All these subjects can easily be solved by setting down some ground rules at the beginning of your marriage.If this hasn’t yet been accomplished (and you’ve been married for a considerable amount of time), it’s time to sit down and (1) establish a budget and stick to it; (2) make a list of household chores and post it with the name of the one responsible beside it—with a place for check marks when it has been done each week; (3) either get a house with two bathrooms and each use only one, or have designated areas for individual items each person uses—and don’t touch those that belong to the other person; and (4) take turns getting up with the baby (or other children, if necessary).
Here are some other hints that may save some unhappiness in your life:
Teach your husband that he doesn’t always have to solve the problem. When most husbands listen to their wives, they immediately think, “What does she want me to do to fix this?” That’s the typical male response in business and in life in general. They are tuned in to how this can be solved and have no idea that you just want him to listen while you vent.
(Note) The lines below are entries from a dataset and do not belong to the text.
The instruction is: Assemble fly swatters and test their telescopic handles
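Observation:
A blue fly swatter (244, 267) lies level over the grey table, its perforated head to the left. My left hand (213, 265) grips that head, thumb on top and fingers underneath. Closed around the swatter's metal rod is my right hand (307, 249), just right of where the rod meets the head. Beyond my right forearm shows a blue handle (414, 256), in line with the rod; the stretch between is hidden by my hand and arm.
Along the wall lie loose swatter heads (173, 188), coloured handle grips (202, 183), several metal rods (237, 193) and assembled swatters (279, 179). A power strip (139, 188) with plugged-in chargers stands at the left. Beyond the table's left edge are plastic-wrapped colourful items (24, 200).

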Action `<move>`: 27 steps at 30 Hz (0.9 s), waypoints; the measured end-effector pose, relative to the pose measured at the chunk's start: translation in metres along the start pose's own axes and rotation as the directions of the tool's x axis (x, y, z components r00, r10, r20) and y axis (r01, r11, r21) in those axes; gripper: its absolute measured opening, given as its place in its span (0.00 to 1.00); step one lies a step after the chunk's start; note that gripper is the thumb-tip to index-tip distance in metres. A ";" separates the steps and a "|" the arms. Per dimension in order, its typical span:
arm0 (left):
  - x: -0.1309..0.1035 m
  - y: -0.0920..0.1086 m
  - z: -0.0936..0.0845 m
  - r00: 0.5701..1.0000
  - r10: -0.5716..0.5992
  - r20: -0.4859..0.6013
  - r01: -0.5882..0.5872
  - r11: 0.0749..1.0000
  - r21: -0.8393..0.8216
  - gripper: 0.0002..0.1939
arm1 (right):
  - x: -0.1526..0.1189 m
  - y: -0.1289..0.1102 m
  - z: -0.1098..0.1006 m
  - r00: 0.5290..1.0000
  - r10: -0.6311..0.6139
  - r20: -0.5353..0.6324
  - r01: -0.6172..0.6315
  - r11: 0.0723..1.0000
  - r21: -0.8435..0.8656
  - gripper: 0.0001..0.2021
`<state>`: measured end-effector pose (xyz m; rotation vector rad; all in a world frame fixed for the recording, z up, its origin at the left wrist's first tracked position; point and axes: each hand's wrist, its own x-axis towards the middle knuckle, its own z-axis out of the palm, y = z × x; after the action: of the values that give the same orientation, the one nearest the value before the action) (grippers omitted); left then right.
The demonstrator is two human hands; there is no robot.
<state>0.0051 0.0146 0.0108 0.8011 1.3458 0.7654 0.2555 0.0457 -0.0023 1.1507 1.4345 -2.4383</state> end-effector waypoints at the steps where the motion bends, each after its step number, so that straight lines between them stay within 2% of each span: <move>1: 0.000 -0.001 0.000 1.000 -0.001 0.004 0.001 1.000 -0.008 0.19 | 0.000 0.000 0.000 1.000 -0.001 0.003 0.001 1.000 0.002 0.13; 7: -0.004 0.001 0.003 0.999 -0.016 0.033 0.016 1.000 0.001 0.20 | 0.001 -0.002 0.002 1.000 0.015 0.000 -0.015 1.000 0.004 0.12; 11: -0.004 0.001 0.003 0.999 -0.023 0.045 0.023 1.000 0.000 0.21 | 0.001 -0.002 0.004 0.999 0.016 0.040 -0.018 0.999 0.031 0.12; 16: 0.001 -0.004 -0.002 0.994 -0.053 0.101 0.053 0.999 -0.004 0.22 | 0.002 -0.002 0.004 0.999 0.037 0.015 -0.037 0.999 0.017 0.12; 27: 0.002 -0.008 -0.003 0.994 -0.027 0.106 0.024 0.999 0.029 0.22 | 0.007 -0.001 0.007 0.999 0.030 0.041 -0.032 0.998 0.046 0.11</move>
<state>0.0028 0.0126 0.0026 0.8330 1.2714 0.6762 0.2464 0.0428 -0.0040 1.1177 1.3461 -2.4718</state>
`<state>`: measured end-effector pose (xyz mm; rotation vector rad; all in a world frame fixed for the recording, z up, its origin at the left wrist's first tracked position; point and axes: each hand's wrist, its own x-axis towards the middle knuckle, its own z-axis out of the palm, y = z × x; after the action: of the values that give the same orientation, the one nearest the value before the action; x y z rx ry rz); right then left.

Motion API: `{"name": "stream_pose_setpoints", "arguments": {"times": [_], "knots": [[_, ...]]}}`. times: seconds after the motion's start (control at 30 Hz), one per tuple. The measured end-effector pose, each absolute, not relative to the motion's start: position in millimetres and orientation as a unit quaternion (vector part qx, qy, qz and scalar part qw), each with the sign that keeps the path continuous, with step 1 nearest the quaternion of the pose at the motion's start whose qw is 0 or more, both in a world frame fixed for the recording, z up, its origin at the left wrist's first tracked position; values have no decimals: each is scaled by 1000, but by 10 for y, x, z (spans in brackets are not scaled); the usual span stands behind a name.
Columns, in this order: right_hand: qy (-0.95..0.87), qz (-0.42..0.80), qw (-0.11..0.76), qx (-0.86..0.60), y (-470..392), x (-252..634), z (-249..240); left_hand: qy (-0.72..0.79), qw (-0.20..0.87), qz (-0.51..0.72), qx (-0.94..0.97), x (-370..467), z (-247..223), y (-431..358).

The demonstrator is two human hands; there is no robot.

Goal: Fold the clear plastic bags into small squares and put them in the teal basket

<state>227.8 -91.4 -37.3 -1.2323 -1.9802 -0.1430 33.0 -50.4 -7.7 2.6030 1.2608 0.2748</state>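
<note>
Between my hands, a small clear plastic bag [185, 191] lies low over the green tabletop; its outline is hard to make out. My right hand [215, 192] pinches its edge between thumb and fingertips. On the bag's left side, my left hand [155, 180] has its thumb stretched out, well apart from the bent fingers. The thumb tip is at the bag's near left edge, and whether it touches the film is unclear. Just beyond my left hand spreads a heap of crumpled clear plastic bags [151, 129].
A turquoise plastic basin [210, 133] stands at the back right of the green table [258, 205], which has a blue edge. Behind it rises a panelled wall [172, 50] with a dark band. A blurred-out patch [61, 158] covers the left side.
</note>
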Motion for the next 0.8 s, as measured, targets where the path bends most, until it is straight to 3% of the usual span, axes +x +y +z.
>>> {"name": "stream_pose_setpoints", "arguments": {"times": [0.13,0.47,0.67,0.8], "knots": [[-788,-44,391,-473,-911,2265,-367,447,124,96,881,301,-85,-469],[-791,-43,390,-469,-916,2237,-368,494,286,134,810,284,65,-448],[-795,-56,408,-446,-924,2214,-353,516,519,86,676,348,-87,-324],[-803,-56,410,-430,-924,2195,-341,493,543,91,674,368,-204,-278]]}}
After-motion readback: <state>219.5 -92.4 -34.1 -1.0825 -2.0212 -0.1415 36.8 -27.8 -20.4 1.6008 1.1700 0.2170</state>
He is correct in believing that there are times when he does need to solve the problem. For instance, if you announce that you believe someone is trying to break into the house, but if you are just discussing the fact that one of your friends offended you by making a remark about how much weight you had gained, he’s just supposed to listen and assure you that you look absolutely terrific no matter what she said. He is definitely not supposed to confront your friend and tell her she’s got a lot of nerve saying that to you when she outweighs you by forty pounds!
Again, you have to teach him what kind of response you are expecting.
Never attempt to discuss an important subject when he is engrossed in watching a football game or other sport. First, he will never hear a word you say, and two, nothing is more important to him at that moment than whether or not the Titans are ahead.
Don’t even dream of standing between the television and him to give him information unless the house is on fire or a drive-by shooting is occurring in your neighborhood. It had better be life and death if you interrupt when someone is making a goal!
Never buy him a tie unless he is still wearing the ones he had in high school.
Do teach him that stripes, polka dots and plaids do not always go together in the same outfit. If he is color-blind, pick out his clothes for him on a daily basis.
Tell him every day how much you love him and how happy you are to be his wife. Don’t ever take for granted that you are the only woman in his world. Just look around at your friends who discovered after 20 years of marriage that their husbands had strayed from the nest. If you aren’t keeping your husband happy, many other females out there will be glad to fill in the gaps.
Try not to lose your temper when he tells you how his mother always cooked a certain favorite food of his and, of course, it’s not the way you fix it. After all, he learned to eat at her table and he’ll always compare foods to that early experience. It’s not an insult to you, just a reminder of what he used to eat. If his mother is still around, see if she’ll share her recipe with you and try to make it the same way. It’s a much easier path to take than telling him what you really think about his remarks!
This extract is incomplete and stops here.